Jonathan had never been a drinker…the last time he’d had a drink was his and Lucinda’s honeymoon, nearly eight years ago. He grunted, taking another sip from the bottle. This was much more effective than tea, he could already begin to feel his troubles disappearing with the amber liquid.

Once again his memories seemed to return to Remus. Lucinda and himself had tried for three years to have child…three long years with absolutely nothing more than sadness and disappointment.
After five miscarriages, they had resigned to giving up, admitting that they just weren’t meant to have children…

And then Remus had come. Quite out of nowhere, Remus had come…and he had been fairly healthy. Premature, though he was, after a few extra weeks in the hospital he was able to return home, and happy and fit as any other baby.

He smiled into his alcohol, the effects already beginning to make life seem much less serious. Remus had been a bright baby, and had grown into an equally intelligent little boy, always asking questions about the world around him.

Jonathan sighed; the liquor beginning to take a new effect; suddenly the reality of the situation seemed much sadder, and the inhibitions that had quelled his sadness, stopped him from breaking down completely, were now gone. He heaved a dry sob, thinking dully that none of it mattered–

Remus could be one of the brightest boys of his age, and it wouldn’t matter. All that anyone would ever see was the wolf, that beast he became once a month. The thing he hadn’t asked for, nor wanted–the mere fate he had been dealt. No one would ever see the kind, caring person that was beneath the scars or the shy boy beneath the howls of the werewolf–a dangerous half-breed, that’s all he would ever be viewed as.

Jonathan took another gulp of his drink, grimacing slightly at the bitter taste. In the back of his mind he knew it was best to stop thinking about his son and the problems they would, inevitably, have to face. The right thing to do now was sit and drink. Just drink, drink, drink…

“Bit early to be hitting that stuff already, don’t you think?”

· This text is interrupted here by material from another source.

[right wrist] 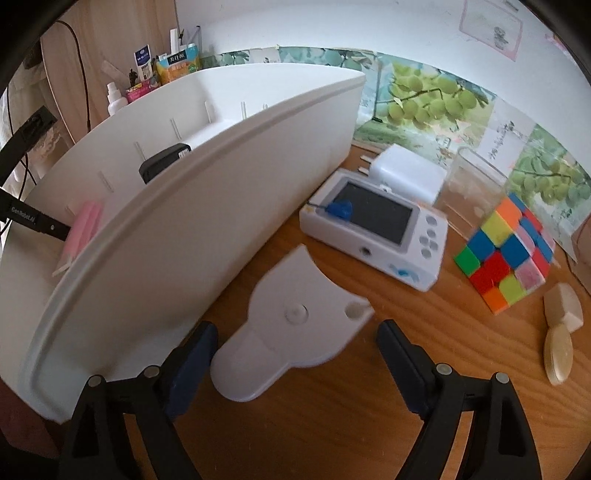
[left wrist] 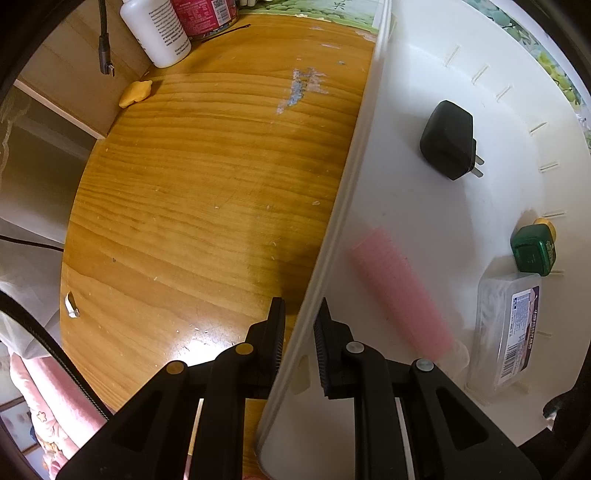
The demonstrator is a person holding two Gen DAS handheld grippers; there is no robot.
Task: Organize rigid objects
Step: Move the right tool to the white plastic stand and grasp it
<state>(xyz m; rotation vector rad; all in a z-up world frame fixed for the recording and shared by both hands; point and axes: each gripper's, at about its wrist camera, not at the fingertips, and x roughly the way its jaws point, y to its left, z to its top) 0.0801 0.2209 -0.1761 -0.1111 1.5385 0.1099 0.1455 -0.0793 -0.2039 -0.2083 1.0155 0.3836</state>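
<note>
My left gripper (left wrist: pixel 301 301) points down and is shut on the side wall of the white bin (left wrist: pixel 354 166), one finger outside and one inside. In the bin lie a black charger (left wrist: pixel 447 144), a blurred pink tube (left wrist: pixel 399 288), a small green box (left wrist: pixel 533 251) and a clear plastic case (left wrist: pixel 506 332). My right gripper (right wrist: pixel 297 330) is open just outside the bin (right wrist: pixel 166 229), over a flat white plastic piece (right wrist: pixel 291 325) on the wooden table; its pads do not touch the piece. Beyond lie a white handheld device (right wrist: pixel 373 229), a white charger (right wrist: pixel 402 173) and a colour cube (right wrist: pixel 506 251).
A clear cup (right wrist: pixel 469 184) stands behind the cube and beige pieces (right wrist: pixel 561 332) lie at the right. On the bin's other side are a white bottle (left wrist: pixel 155 29), a yellow lump (left wrist: pixel 135 92) and a hanging cable plug (left wrist: pixel 105 55). Bare table (left wrist: pixel 203 184) spreads there.
</note>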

Jonathan turned around, an elderly man with frazzled grey hair had approached him, his hands shoved deeply within his pockets. It took a moment for Jonathan to realize who he was; he had been so keen to get the liquor and begin drinking that he hadn’t noticed much else. At last, he recognized the man as the clerk he had bought the alcohol from, and now the man was sitting beside him, taking out a cigarette.

“You strike me as someone who isn’t normally a heavy drinker,” the man began thoughtfully.

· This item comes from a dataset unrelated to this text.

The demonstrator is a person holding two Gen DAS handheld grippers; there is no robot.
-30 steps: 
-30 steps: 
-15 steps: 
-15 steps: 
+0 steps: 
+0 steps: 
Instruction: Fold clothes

“You strike me as someone who should mind their own business,” Jonathan spat, surprised at the hold the alcohol had already begun to take upon him, or perhaps he was just using that as an excuse. That may well be it. He’d been angry for a while: angry at Greyback for having bitten his son, angry at Remus for having been out of bed, angry at the Healers who had told him with so little empathy that there wasn’t a cure, angry at Lucinda and her bitterness, angry at himself and what he had done. And now, he was angry at this old fool. This old fool who was sticking that large, bulbous nose into his business.

“I suppose I am being a bit nosey–”

“Good, now if you don’t mind, ” Jonathan took another gulp of the liquor, eager to do the one thing he could do to calm himself and the rage that had been churning within him for a month. No matter how much he wanted to, he couldn’t release any of this anger, he could only drown it in this blessed liquid. Jonathan couldn’t go after at Greyback without losing his own life, and for no reason would he punish Remus, the rest of his life would be consequence enough; he couldn’t bring himself to hurt that poor boy any more. And the Healers? It wasn’t their fault there wasn’t a cure, nor could he blame Lucinda, and if he beat himself any longer there wouldn’t be much of Jonathan Lupin left. But he could yell at this old man.

“What you still doing here?” He drained the last of his first bottle, and eagerly opened another.

“Taking a break,” the man said, lifting his cigarette to his lips to explain. “Good time of the day to think.”

“That’s just about what I want to stop doing,” Jonathan muttered, swallowing half of the bottle at once. “And the quicker, the better.”

The old man looked at him for a moment. “Family problems?”

“What’s it to you?” Jonathan snapped, taking another sip.

“You’re too old to be worrying about some quick girlfriend, looks like you’ve settled down, or at least tried to. What’s it, a divorce?”

“No, not yet, at least…” Jonathan didn’t know what else to say. Lucinda couldn’t divorce him; she cared too much for Remus and there was no way she could be able handle his monthly transformations alone. But then again, she hated him so much these days.

“Who’s fault is it?”


“Whatever you and the missus is on about, it’s her fault, right?”

“No, I–” he stopped. Why was he blaming himself? It was Lucinda who had put Remus to bed? She should have made sure he was asleep! This wasn’t his fault, not at all. “It’s her’s, all her’s” he reasoned, reaching for his third bottle.

“Not your’s at all?”

“Nah,” he said, raising the rim of the bottle to his lips. Remus’ lycanthropy wasn’t his fault. Not at all–Greyback was a monster; Lucinda should have watched Remus more carefully; Healers weren’t smart enough to find a cure; Remus… Remus misbehaved… should have been in bed…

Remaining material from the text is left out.